*Instructions to follow*:
Output all the data exactly. Pictures do not belong in the copy.
The data Block Start
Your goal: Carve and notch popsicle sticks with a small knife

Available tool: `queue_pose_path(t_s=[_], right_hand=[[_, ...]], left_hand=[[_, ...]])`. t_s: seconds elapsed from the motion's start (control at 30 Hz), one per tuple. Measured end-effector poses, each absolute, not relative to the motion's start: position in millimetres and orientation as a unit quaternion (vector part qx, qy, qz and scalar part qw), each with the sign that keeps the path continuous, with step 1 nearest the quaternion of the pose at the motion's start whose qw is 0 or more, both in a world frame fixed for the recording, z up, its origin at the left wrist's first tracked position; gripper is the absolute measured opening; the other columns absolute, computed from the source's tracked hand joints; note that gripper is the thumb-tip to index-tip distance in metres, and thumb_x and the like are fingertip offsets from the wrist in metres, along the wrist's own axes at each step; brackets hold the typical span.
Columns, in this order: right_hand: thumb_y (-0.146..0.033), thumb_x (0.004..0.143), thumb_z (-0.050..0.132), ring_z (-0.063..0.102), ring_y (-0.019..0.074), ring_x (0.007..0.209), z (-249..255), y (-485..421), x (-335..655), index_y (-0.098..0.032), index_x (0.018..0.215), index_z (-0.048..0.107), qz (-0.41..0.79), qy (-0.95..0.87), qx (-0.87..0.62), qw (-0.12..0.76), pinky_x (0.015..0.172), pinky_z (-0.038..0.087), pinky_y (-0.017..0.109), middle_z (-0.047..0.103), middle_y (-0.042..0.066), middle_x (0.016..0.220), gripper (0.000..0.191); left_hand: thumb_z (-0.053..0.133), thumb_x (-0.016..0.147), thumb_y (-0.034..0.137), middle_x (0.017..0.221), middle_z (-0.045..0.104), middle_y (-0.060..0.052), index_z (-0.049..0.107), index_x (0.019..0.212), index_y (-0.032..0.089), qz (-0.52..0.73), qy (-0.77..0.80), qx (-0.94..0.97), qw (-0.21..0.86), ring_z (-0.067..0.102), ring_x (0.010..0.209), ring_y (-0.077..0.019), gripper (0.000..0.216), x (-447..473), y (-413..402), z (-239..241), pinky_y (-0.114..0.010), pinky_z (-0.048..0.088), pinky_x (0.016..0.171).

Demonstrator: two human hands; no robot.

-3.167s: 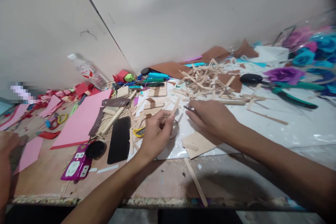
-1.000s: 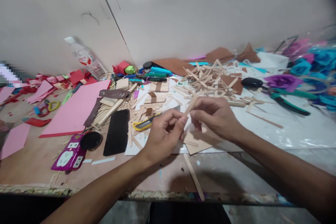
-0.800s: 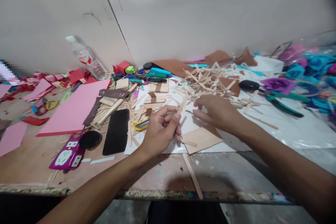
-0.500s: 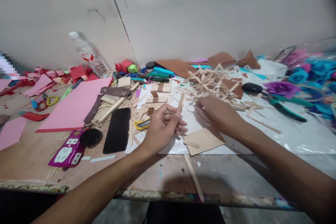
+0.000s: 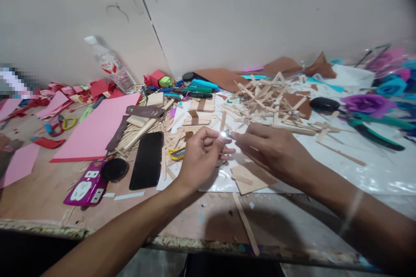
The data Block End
*Task response*:
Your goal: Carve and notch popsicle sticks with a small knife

Available tool: `queue_pose_path(t_s=[_], right_hand=[[_, ...]], left_hand=[[_, ...]])`. t_s: seconds elapsed from the motion's start (control at 30 Hz), one per tuple. Measured end-effector poses, each absolute, not relative to the motion's start: position in millimetres and orientation as a unit quaternion (vector part qx, qy, qz and scalar part qw), each with the sign that keeps the path continuous, with step 1 nearest the quaternion of the pose at the motion's start whose qw is 0 or more, both in a world frame fixed for the recording, z up, its origin at the left wrist's first tracked position; gripper is the absolute measured opening; the other columns absolute, computed from the source's tracked hand joints; note that gripper is the thumb-tip to index-tip distance in metres, and thumb_x and the like are fingertip offsets from the wrist in metres, along the wrist's own axes at each step; brackets hold the typical span.
Columns, in this order: right_hand: thumb_y (-0.146..0.033), thumb_x (0.004..0.143), thumb_z (-0.050..0.132), ring_z (-0.063..0.102), ring_y (-0.019..0.074), ring_x (0.007..0.209), z (-249..255), y (-485..421), x (-335..655), index_y (-0.098..0.032), index_x (0.018..0.215), index_z (-0.048..0.107), qz (-0.41..0.79), qy (-0.95..0.87), qx (-0.87..0.62), qw (-0.12..0.76), pinky_x (0.015..0.172), pinky_z (-0.038..0.087), pinky_y (-0.017..0.109), middle_z (-0.047..0.103), middle_y (-0.042..0.066), middle_x (0.016..0.220), gripper (0.000..0.191); left_hand: thumb_z (-0.053..0.133), thumb_x (-0.016..0.147), thumb_y (-0.034..0.137), middle_x (0.017..0.221), middle_z (-0.045..0.104), middle_y (-0.060..0.052), index_z (-0.049..0.107), index_x (0.019..0.212), index_y (-0.032..0.089), qz (-0.52..0.73), qy (-0.77..0.80), qx (-0.94..0.97), qw (-0.21..0.86), ring_z (-0.067..0.102), ring_x (0.010..0.209), ring_y (-0.077..0.019), gripper (0.000..0.216), x (-447..473), y (-413..402), z (-239..241), pinky_y (-0.114..0.010), pinky_z (-0.048..0.088), pinky_x (0.016..0.171).

Demonstrator: two human hands; no robot.

-3.167s: 
-1.000s: 
-0.800s: 
-0.500s: 
+0.000s: 

No further output is required.